# Cardinals not developing red color



## rusticdr (13 Oct 2016)

Its been 2 weeks since I got 25 cardinal tetras for my 4 foot 100 gallon planted tank. Apart from one all the rest have weak to absent red color. The blue neon band is well developed in of them. Apart from the cardinals I have 13 very red nosed rummy noses, 12 bright orange henglei rasbora, 9 pencil fishes, 5 Otos, 3 bn pleco, 2 sae and one neon gourami. Am running two filters eheim 2217 and sunsun 303b. Parameters r normal with 0 ammonia and 10 nitrate. PH is 6.4.. tank has pressurised co2 and is densely planted. I am feeding micropellets, wafers and fd blood worms and the cardinals feed well too. The color is not related to night day cycle. It's always like that 24 x7. Lfs guy says it sometimes takes weeks for them to settle down and develop color.  They don't seem stressed out and no other fish s chasing them. Just can't figure this out.. am I dealing with a bad batch. Attaching some photos. 

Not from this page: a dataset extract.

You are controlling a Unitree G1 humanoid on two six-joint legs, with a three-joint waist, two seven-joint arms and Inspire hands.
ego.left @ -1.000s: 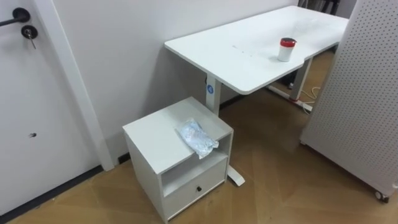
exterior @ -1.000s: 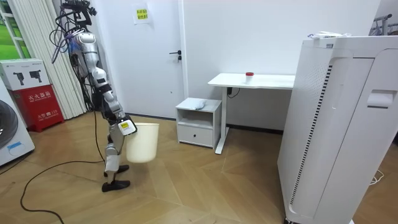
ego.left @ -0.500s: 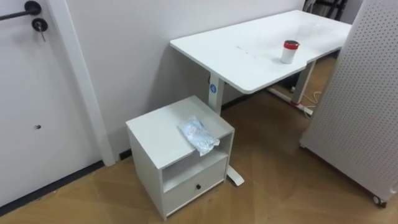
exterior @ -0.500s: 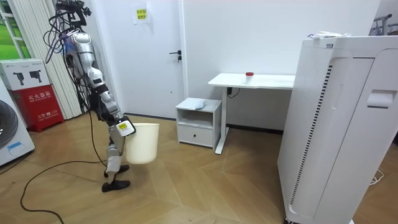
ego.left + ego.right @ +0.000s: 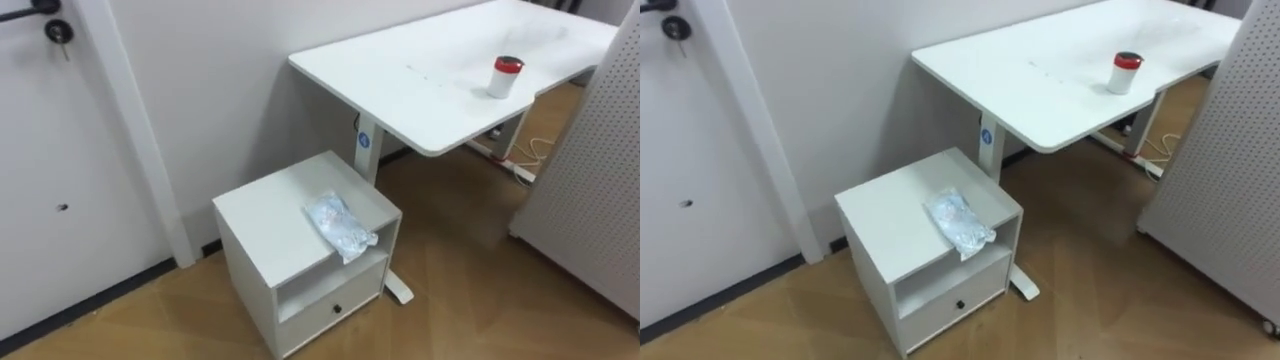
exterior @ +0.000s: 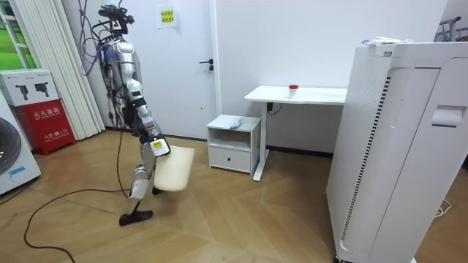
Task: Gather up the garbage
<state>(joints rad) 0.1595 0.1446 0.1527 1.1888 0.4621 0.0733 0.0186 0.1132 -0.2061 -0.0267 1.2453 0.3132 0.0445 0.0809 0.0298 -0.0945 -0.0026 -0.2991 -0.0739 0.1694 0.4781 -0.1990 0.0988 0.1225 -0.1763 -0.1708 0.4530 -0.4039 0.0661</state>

Sent from my SM-G920I using Tapatalk


----------



## imak (13 Oct 2016)

Are you sure they are cardinals,  they could be simulans.


----------



## Aqua360 (13 Oct 2016)

wow, beautiful tank


----------



## rusticdr (13 Oct 2016)

Simulans.. hmm.. will read up on that. Thanks a ton. Always help to post in a forum. Gives a different perspective. Thanks aqua360.. this s my second tank. 

Sent from my SM-G920I using Tapatalk


----------



## alto (13 Oct 2016)

Another vote for P simulans (or possibly a hybrid fish)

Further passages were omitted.